Lecture 31 - Big O Notation & Algorithmic Complexity

Logistics

  • Welcome to the algorithms & data structures unit!
  • Retest scores out, corrections tomorrow in discussion
  • HW6 due Friday / HW7 released Friday (maybe Saturday)
  • HW5 grades will be released tomorrow / corrections due a week from tomorrow
  • Readings shift focus: Python DS book + videos (concepts, not syntax!)
  • DECKS OF CARDS?

Learning objectives

By the end of today, you should be able to:

  • Use Big O notation to describe time and space complexity
  • Analyze code to determine its Big O complexity (loops, nested loops, logarithmic patterns)
  • Recognize common complexity classes: O(1), O(log n), O(n), O(n^2), O(2^n)
  • Apply key rules: drop constants, keep dominant terms

Part 1: Big O notation - The math of "about how fast?"

Motivation: When does speed matter?

Think about:

  • Sorting 10 items vs. sorting 1 million items
  • Searching through 100 names vs. searching Facebook's 3 billion users
  • A game processing 60 frames per second

Our intuition is usually that a task that's twice as big should take twice as long

It's often not that simple - it depends on the algorithm

Think-pair-share: Counting operations

Part 1: Given this code:

#![allow(unused)]
fn main() {
fn sum_array(arr: &[i32]) -> i32 {
    let mut total = 0;
    for &num in arr {
        total += num;
    }
    total
}
}

Question: If the array has n elements, how many addition operations happen?

Part 2: Now consider this code:

#![allow(unused)]
fn main() {
fn count_pairs(n: usize) -> usize {
    let mut count = 0;
    for i in 1..n {
        for j in i..n {
            count += 1;
        }
    }
    count
}
}

Question: If we call count_pairs(n), how many times does the inner loop execute in total?

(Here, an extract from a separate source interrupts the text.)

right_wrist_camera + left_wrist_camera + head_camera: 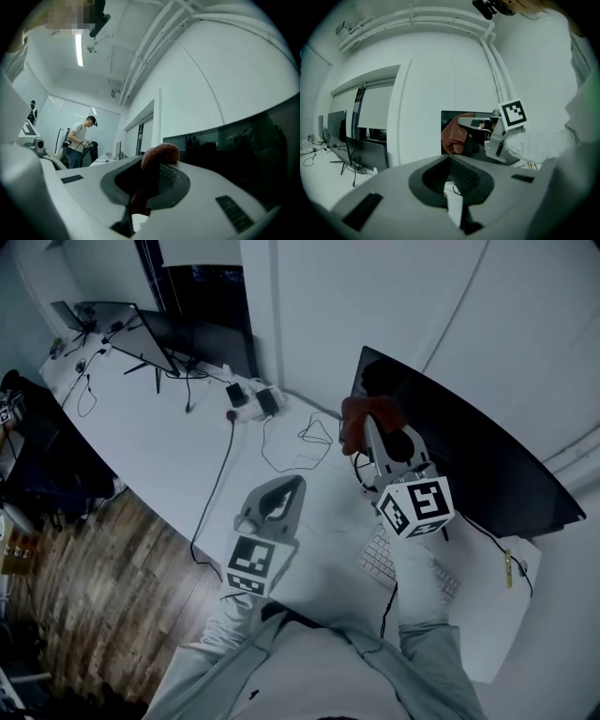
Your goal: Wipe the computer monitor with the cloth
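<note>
I'm watching pale grey sleeves (424,606) running into the left gripper (292,488) and right gripper (373,432), both wearing light grey shells, dark ribbed pads (464,176) and black-and-white marker cubes (417,505).

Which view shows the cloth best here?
Left gripper view: the cloth drapes openly before the monitor. Head view shows it partly behind the right gripper; right gripper view, only a clamped bunch.

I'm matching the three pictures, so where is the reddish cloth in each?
Head view: cloth, right of centre, before the monitor.
Left gripper view: centre, over the monitor's left part.
Right gripper view: lower centre, clamped in the right gripper.
Shared landmark: the dark monitor.
</note>
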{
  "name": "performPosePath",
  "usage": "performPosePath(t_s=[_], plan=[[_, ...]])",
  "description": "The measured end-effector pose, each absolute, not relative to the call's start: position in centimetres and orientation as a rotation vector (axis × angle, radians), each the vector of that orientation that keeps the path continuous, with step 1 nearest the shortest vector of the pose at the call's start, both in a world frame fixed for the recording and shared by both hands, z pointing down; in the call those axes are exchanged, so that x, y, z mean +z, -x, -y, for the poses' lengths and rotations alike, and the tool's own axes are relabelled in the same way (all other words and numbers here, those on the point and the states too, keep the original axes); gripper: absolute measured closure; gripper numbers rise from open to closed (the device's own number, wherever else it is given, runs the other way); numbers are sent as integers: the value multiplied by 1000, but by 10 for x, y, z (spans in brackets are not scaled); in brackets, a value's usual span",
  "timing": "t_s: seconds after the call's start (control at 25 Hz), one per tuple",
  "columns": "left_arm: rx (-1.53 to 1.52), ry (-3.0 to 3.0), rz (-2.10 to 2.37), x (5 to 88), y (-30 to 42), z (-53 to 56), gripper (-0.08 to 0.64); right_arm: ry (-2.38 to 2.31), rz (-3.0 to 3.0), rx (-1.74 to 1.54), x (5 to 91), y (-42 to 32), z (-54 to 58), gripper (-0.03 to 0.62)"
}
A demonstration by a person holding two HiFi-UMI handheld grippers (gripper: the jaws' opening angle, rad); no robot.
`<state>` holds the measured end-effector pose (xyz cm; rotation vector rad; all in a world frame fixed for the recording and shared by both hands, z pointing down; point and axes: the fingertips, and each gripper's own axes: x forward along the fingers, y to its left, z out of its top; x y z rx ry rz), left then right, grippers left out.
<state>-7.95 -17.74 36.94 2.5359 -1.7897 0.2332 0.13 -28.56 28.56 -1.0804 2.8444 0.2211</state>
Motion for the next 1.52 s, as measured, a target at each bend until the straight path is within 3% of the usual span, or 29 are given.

  • Try with a small value like n=4 to trace through it
  • Can you find a pattern or formula?

What is Big O?

Big O notation describes how runtime/memory grows as input size grows.

Key idea: We ignore:

  • Exact number of operations
  • Constants and performance on small inputs
  • Hardware / OS dependent values

We focus on: The growth rate as n goes to infinity

Example: Linear growth

#![allow(unused)]
fn main() {
fn print_all(arr: &[i32]) {
    for &item in arr {  // n iterations
        println!("{}", item);
    }
}
}
  • Array of size 10: ~10 operations
  • Array of size 100: ~100 operations
  • Array of size n: ~n operations

This is O(n) - "linear time"

Example: Quadratic growth

#![allow(unused)]
fn main() {
fn print_all_pairs(arr: &[i32]) {
    for &i in arr {           // n iterations
        for &j in arr {       // n iterations for EACH i
            println!("{}, {}", i, j);
        }
    }
}
}
  • Array of size 10: ~100 operations (10 × 10)
  • Array of size 100: ~10,000 operations (100 × 100)
  • Array of size n: ~n^2 operations

This is O(n^2) - "quadratic time"

Example: Logarithmic growth

#![allow(unused)]
fn main() {
fn binary_search(arr: &[i32], target: i32) -> Option<usize> {
    let mut low = 0;
    let mut high = arr.len();

    while low < high {
        let mid = (low + high) / 2;
        if arr[mid] == target {
            return Some(mid);
        } else if arr[mid] < target {
            low = mid + 1;     
        } else {
            high = mid;
        }
    }
    None
}
}
  • Array of size 10: ~3-4 operations (log_2 10 ≈ 3.3)
  • Array of size 100: ~6-7 operations (log_2 100 ≈ 6.6)
  • Array of size 1,000,000: ~20 operations! (log_2 1,000,000 ≈ 20)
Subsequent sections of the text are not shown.